Some episodes of bloody diarrhea resolve on their own, particularly mild infections or flare-ups of hemorrhoids. But certain signs indicate you need emergency care: passing large amounts of blood, feeling lightheaded or dizzy, a noticeably rapid heart rate, or feeling weak. These suggest significant blood loss that may need urgent treatment. Bloody diarrhea with high fever can also signal a severe infection that needs immediate attention, especially in young children, older adults, or anyone with a weakened immune system.
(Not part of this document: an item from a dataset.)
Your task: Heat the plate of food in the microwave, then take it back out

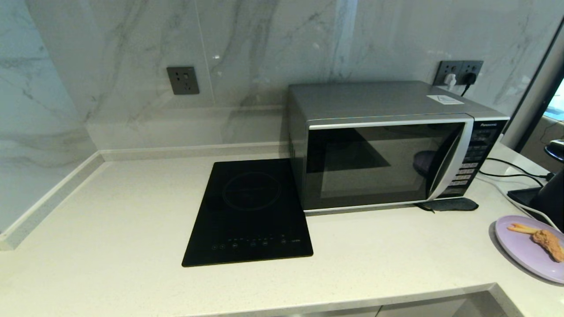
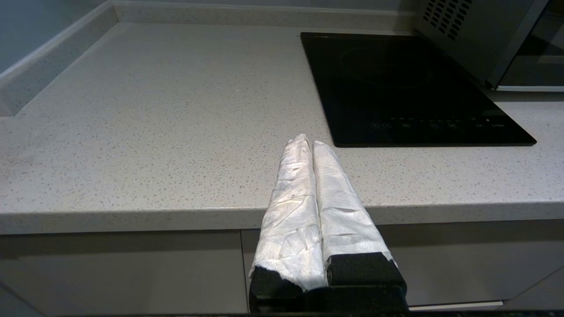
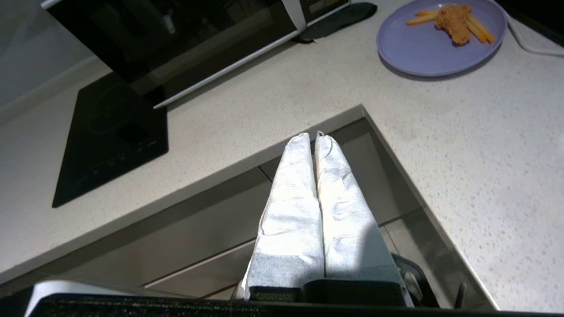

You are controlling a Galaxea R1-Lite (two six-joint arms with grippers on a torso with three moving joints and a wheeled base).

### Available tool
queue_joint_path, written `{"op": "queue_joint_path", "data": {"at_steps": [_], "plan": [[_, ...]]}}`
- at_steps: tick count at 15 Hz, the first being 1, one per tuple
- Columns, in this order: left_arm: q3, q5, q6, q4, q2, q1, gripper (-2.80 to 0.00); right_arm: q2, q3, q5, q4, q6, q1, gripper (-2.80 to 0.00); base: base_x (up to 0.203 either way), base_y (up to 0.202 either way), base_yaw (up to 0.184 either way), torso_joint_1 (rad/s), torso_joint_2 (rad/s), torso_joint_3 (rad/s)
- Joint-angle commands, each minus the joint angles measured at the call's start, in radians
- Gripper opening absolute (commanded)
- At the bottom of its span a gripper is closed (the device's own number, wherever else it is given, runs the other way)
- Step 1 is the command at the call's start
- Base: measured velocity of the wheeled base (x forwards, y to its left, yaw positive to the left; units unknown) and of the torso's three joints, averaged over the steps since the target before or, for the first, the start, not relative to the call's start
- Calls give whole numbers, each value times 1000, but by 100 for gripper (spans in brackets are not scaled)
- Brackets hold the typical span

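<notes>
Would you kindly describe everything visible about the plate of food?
The plate of food is a round, flat, lavender plate, smooth and matte. It lies level on the pale speckled counter, right of the closed microwave, near a white cable. On it lie a brown fried chicken piece and several orange fries. Neither gripper touches it.
</notes>
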Motion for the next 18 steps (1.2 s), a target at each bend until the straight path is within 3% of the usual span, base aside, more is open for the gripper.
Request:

How Doctors Find the Cause

The diagnostic approach depends on what your doctor suspects based on your symptoms, age, and medical history. For suspected infections, particularly after recent travel or exposure to contaminated food, stool cultures are the first step to identify the specific bacteria or parasite. For suspected inflammatory bowel disease, which typically presents with recurring bloody diarrhea, abdominal pain, and weight loss over time, colonoscopy is the standard diagnostic tool. Most patients with significant lower intestinal bleeding will eventually undergo colonoscopy once they’re stable, since it allows doctors to both identify and sometimes treat the bleeding source directly. In cases where someone is too unstable for that procedure, CT imaging with contrast dye can help locate where the bleeding is coming from.